Nigel is an expert in the area, and if you need to know how technology will shape TV advertising over the next one to five years, he's your man. His West London-based facility has gathered together every conceivable set-top box, TV and VOD supplier under one roof, and his team knows each one inside out.

Moreover, Nigel knows better than anyone that most of the tech offerings he gathers together will never succeed, but his job is to spot the winners and divine the future from the entrails that string the different boxes together.

He's seen more bandwagons jumped on than most us have had microwave meals for one, and he drew a conclusion that's not unusual in marketing.

'If you don't know the value of your digital agency, if all you know of them is the cost,' he said, 'fire them.' My first instinct was to agree with him.

Advertising is an investment. Whether you do it in digital or on pulped-up dead trees, having some notion of the value you're getting in return is usually regarded as a good thing.

This is where my opinion starts to diverge a little from Nigel's because it doesn't seem that the 'digital' element is relevant here - surely you should apply the same thinking, whatever area of marketing you are commissioning.

There is a sense that some marketers apply a higher bar to digital than to the traditional parts of their activity. Advertisers often avoid websites that have some unsuitable content, even though most of the site is acceptable.

At the same time they will happily continue to advertise on TV channels that carry individual programmes their agencies are instructed to avoid.

They fret about share of voice on TV, while underfunding paid search advertising so that when consumers search for their brand, they're not always visible, giving competitors a handhold on people who had initially indicated a preference for another brand.

Some have lambasted digital for its lack of accountability, but this is surely a sign, if ever there was one, that their agency needs firing. No medium is perfectly accountable, but if you're singling out the digital channel as the least accountable, you have a problem.

However, there is another consideration. Often misquoted (including by me, probably), Albert Einstein said: 'Not everything that can be counted counts and not everything that counts can be counted.' By this he meant that we draw unwarranted comfort from the quantifiable elements of life, believing them to be the most justifiable, while undervaluing the unmeasurable. He was being a little more profound, referring to love and hope; but the thinking holds good here, too.

Innovation is the lifeblood of competitive advantage. It's how we take that leap ahead of the opposition. However, when we select from the array of options that present themselves to us, we don't always have the advantage of being able to measure in advance which one will offer that leap. It is notoriously difficult to measure opportunity cost in new areas, and experimentation is vital if we're to know which options in a changing world present the best business prospects.

Nigel is right to call for high standards. However, if it's not easy to measure the true relative impact of a course of action, that's no more true of digital than any other medium. Holding it to a different standard just supports a culture of complacency and assumption in relation to your other activity.

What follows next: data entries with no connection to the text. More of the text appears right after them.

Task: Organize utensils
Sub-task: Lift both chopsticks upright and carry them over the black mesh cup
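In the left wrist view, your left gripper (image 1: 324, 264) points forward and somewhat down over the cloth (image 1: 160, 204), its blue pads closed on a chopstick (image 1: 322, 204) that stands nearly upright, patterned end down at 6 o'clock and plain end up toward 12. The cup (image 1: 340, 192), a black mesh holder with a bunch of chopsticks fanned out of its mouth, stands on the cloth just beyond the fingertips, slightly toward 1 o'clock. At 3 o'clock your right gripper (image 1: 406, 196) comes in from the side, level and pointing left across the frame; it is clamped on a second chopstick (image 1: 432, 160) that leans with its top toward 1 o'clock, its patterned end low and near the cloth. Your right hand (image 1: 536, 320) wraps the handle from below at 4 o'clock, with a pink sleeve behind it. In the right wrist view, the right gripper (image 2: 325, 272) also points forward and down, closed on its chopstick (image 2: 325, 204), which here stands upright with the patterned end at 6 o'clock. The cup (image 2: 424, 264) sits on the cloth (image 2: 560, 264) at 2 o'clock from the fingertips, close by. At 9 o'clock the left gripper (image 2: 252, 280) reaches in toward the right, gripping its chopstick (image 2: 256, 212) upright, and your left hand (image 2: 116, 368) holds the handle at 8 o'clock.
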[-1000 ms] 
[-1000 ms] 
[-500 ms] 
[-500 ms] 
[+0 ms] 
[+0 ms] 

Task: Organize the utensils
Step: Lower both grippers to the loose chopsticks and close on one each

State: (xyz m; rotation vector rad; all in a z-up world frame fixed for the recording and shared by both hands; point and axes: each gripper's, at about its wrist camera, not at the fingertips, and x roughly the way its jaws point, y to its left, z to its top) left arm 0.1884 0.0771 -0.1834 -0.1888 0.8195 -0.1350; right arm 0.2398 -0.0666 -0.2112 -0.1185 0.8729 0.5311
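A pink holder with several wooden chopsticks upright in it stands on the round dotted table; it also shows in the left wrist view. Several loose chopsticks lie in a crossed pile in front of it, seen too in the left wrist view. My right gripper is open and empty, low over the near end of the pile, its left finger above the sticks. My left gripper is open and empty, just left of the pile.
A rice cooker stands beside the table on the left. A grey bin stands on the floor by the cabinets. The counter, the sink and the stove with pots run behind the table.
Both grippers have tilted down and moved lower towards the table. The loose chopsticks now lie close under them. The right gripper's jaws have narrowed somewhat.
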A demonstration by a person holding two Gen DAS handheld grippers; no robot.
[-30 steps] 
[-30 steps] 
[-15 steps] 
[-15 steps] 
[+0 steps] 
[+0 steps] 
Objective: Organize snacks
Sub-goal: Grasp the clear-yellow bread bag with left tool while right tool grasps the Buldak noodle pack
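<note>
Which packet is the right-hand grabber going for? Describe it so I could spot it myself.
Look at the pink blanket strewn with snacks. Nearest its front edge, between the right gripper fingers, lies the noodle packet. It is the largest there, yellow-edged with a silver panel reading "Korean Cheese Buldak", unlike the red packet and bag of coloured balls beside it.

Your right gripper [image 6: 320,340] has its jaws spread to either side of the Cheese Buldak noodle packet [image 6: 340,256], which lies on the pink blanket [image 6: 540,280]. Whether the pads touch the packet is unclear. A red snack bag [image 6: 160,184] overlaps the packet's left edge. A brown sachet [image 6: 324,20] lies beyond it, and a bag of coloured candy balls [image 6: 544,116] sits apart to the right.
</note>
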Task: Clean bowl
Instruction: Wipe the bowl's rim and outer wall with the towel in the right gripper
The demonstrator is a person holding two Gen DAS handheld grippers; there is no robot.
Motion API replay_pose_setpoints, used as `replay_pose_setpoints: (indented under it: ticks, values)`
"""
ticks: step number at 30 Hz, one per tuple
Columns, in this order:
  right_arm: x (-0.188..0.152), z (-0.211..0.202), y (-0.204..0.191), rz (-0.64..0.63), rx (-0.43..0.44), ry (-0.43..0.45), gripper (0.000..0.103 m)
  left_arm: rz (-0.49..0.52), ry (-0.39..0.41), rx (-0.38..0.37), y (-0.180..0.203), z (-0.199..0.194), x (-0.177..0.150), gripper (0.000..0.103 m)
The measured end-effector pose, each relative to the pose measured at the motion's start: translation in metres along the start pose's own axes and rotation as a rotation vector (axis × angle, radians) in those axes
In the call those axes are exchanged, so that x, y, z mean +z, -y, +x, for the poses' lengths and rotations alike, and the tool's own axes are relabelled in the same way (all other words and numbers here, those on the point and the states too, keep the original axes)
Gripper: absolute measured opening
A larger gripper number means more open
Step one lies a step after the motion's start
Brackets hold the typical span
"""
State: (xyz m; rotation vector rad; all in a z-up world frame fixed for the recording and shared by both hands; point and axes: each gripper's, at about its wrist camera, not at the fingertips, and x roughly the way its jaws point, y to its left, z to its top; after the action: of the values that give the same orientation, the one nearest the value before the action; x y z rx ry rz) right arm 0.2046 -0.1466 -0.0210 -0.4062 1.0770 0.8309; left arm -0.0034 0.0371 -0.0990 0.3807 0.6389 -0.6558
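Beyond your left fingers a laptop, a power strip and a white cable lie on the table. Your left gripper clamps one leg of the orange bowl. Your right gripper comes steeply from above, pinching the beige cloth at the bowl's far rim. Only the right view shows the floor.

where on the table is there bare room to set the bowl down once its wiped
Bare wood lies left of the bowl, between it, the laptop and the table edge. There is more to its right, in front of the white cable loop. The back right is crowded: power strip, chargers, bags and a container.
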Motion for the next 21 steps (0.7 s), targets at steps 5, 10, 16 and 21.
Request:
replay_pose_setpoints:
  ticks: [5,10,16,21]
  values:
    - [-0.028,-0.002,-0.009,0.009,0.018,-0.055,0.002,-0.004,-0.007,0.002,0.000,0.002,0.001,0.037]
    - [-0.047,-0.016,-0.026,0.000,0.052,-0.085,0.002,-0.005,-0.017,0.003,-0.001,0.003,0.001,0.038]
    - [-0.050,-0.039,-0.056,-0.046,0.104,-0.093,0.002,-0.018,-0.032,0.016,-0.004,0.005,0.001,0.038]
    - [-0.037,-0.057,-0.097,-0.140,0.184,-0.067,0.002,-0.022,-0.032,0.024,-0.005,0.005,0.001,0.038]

Andrew Walmsley is co-founder of i-level

30 SECONDS ON... ALBERT EINSTEIN

- Albert Einstein was born into a Jewish family in 1879 in the Kingdom of Wurttemburg, part of the German Empire. His family later moved to Munich and then Italy.

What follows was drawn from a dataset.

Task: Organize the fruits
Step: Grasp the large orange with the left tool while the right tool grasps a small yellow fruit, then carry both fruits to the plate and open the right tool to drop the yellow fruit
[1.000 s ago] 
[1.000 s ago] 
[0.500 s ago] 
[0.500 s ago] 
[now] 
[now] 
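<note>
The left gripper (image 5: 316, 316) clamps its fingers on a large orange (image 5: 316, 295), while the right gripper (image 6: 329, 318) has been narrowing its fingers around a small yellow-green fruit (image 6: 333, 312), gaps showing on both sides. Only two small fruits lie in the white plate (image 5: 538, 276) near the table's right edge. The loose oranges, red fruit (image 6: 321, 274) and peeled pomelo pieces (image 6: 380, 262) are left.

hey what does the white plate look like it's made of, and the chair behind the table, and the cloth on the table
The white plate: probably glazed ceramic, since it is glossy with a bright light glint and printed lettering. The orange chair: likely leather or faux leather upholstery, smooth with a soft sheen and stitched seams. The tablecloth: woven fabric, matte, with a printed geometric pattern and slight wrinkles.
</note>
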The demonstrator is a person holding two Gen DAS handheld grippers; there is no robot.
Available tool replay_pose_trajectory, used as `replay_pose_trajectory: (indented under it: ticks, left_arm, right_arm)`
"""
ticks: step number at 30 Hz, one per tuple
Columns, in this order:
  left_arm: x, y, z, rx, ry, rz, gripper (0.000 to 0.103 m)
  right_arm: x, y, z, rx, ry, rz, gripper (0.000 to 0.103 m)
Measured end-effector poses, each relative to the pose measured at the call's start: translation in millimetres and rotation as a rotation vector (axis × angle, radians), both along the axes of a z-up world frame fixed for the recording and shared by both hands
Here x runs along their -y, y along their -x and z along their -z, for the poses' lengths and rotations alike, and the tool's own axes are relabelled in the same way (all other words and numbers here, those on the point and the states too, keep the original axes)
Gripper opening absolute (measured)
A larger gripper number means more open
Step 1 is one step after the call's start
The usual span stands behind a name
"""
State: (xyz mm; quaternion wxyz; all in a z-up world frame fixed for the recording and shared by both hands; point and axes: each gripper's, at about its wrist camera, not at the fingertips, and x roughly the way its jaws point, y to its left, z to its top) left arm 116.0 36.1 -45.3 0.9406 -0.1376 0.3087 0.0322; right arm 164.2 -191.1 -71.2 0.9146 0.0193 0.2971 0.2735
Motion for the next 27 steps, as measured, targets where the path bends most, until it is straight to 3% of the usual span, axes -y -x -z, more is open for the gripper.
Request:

- The young Einstein pursued his higher studies in Switzerland and became a Swiss citizen after renouncing his German citizenship to avoid having to do military service.

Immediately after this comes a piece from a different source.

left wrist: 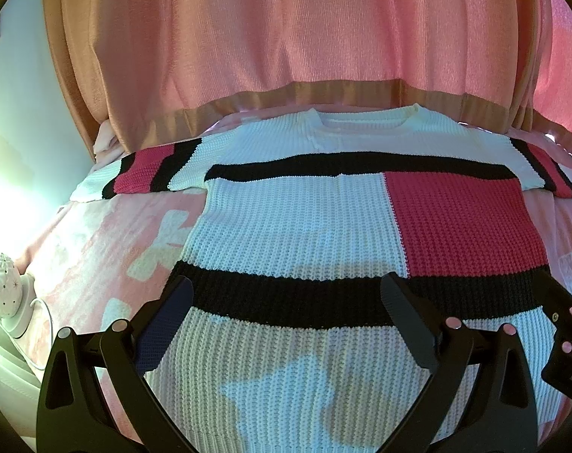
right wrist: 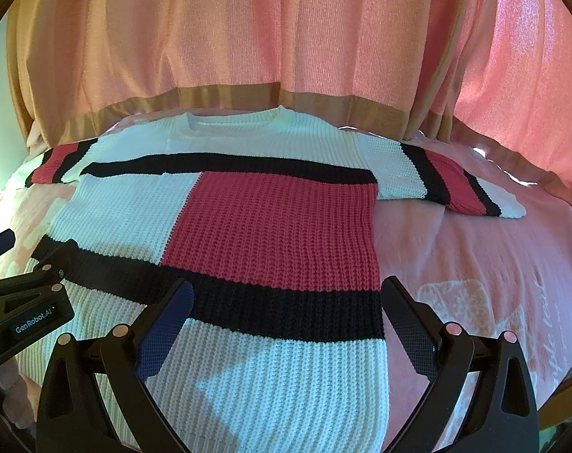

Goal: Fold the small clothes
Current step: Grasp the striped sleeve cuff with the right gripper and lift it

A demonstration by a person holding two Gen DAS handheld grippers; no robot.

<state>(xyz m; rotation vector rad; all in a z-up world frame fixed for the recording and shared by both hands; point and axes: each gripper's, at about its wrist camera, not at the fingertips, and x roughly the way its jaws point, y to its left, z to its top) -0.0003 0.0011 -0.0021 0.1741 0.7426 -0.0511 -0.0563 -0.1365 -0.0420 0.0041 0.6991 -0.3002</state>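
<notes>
One sweater [left wrist: 305, 226] lay flat and face up on the pink blanket [left wrist: 108, 241], neck away from both grippers, its two sleeves spread outward. The left gripper [left wrist: 286, 294] hovered over the hem end, fingers [left wrist: 406, 313] spread wide and holding nothing; the lower black band lay between and just ahead of its fingertips. The right gripper [right wrist: 286, 294] hovered likewise, wide apart and empty, its right finger [right wrist: 406, 313] just beyond the sweater's right edge, its left finger over the white panel.

The step in hand was judged to be the first fold, not yet begun. To do it well, each gripper should pinch both knit layers at an edge, since the thick knit could slip or bunch, and carry the fold over evenly so that the stripes stay aligned.

Counted: one sweater, two sleeves, two grippers, one curtain [left wrist: 286, 37] beyond the fingertips, one white lamp [left wrist: 5, 290] left of the left gripper.
</notes>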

- After graduating he worked for the Swiss Patent Office. During this time he managed to complete his PhD in 1905 and published four scientific papers that formed the basis for his reputation, including one on relativity. In 1914 he was appointed professor at the University of Berlin and in 1921 he received the Nobel prize for physics.

- Einstein moved to the US in 1933, following the Nazis' rise to power in Germany. He took up a post at Princeton, where he remained for the rest of his life. He became a US citizen in 1940.

- After Einstein died in 1955, the pathologist removed and preserved his brain, hoping it could be used to discover the source of his genius.